DNSdoctor is a tool based on zonecheck that is intended to help with solving misconfigurations and inconsistencies in DNS zone files. It features a powerful configuration file, does not depend on policies, fine grained test selection (by test, categories, or zones), full IPv6 support (connectivity and AAAA records), and several input/output interfaces (CLI, GUI, CGI, and a dedicated mode for use inside shell scripts). It uses threads to cut down checking time and can be extended with new tests, interfaces, and reports, and features exception and cache mechanisms to simplify test writing.

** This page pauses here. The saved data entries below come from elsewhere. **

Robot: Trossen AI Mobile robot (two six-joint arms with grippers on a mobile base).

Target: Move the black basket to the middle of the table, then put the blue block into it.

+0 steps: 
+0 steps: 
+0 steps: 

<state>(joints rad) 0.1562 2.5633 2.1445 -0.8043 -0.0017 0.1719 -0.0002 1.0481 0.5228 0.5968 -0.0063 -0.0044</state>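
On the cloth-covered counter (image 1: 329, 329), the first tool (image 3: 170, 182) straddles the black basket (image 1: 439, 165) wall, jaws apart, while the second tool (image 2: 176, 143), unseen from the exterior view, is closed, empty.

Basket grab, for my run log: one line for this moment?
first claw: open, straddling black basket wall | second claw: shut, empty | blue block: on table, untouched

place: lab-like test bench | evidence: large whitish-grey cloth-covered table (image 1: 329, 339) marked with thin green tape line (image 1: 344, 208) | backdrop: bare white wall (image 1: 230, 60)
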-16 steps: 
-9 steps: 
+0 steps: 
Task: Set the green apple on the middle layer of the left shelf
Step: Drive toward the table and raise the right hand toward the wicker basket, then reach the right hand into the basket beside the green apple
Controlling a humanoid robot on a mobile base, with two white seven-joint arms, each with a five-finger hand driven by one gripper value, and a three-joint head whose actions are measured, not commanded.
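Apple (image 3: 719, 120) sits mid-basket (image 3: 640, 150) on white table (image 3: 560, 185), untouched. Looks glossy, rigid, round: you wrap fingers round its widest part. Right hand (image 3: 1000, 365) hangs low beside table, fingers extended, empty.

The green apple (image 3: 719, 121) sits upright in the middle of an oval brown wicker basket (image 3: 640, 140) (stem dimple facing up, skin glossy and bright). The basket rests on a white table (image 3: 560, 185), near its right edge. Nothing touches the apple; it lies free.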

nVentory is a Ruby on Rails application to manage inventory in multiple data centers. It can manage server functionality assignment, customer/server assignment, racking, and more. It can track which servers are doing what, and where they are in your data centers. It allows you to visualize server locations and rack space with GUI tools.
Websitary is a script that monitors Web pages, RSS feeds, and podcasts and reports what's new. For many tasks, it reuses other programs (such as w3m, diff, and webdiff) to do the actual work. By default, it works on an ASCII basis, i.e. with the output of text-based Web browsers. With the help of some friends, it can also work with HTML.
Trisul meters bandwidth usage, monitors flows, and stores raw packets for future drilldown analysis. All traffic data is stored in a SQLITE3 database. It communicates with the outside world via the Trisul Remote Protocol (TRP) and via a Ruby-on-rails application called Web Trisul. What sets Trisul apart from other monitoring tools is its drill-down capabilities for analyzing past events (e.g. "Show me the top hosts using ICMP at 5AM this morning"). Trisul combined with WebTrisul can be used as a Web-based network security monitoring platform. Web Trisul features live SVG charts that allow you to select a time interval and invoke drill-down analysis using the raw traffic data as the source. You can also write tools that communicate with Trisul directly via a secure TLS connection using the Trisul Remote Protocol.
Ruby Nmap::Parser Library provides a Ruby interface to Nmap's scan data. It can run Nmap and parse its XML output directly from the scan, parse a file containing the XML data from a separate scan, parse a String of XML data from a scan, or parse XML data from an object via its read() method. This information is presented in an easy-to-use and intuitive fashion for storage and manipulation.